**Exercise details:**
When the line with "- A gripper" appears below, start repeating lines exactly, and keep going through the line with "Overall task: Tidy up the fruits"; add nothing outside that span.

**Data excerpt:**

=== Section Start ===

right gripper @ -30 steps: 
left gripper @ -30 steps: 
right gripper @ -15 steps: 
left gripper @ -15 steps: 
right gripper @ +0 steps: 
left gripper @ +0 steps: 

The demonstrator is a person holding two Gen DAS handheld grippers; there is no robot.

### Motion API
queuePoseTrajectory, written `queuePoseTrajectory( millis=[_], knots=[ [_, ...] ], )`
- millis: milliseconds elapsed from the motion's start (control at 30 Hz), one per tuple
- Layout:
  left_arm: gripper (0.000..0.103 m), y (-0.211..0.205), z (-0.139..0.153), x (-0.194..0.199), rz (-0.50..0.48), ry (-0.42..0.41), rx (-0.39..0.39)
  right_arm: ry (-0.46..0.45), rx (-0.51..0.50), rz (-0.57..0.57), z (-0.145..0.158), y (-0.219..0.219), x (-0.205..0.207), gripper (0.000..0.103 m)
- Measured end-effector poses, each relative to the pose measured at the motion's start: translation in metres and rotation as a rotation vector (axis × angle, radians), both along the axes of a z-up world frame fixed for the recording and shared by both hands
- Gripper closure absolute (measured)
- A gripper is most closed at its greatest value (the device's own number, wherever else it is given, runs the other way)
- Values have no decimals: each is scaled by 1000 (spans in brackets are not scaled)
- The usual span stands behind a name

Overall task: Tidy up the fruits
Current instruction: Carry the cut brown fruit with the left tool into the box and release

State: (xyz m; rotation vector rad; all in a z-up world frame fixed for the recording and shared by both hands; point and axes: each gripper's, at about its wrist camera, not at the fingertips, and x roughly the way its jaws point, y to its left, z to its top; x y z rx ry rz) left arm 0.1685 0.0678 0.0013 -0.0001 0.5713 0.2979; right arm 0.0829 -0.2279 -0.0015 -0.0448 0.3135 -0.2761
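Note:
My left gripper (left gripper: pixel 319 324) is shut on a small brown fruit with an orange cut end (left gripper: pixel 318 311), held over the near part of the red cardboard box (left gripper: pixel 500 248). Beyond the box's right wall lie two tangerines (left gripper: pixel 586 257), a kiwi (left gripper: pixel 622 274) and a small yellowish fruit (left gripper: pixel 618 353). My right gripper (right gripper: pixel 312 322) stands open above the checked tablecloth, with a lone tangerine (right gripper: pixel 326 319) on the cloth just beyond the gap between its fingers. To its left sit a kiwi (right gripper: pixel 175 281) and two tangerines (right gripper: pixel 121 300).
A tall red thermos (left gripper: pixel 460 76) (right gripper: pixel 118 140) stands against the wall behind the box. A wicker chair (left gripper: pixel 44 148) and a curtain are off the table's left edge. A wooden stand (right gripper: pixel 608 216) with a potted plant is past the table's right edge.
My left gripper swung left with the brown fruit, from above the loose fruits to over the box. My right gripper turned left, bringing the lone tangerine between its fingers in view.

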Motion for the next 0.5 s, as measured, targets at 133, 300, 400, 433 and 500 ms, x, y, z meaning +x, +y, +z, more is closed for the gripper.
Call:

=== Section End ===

**Answer space:**
- A gripper is most closed at its greatest value (the device's own number, wherever else it is given, runs the other way)
- Values have no decimals: each is scaled by 1000 (spans in brackets are not scaled)
- The usual span stands behind a name

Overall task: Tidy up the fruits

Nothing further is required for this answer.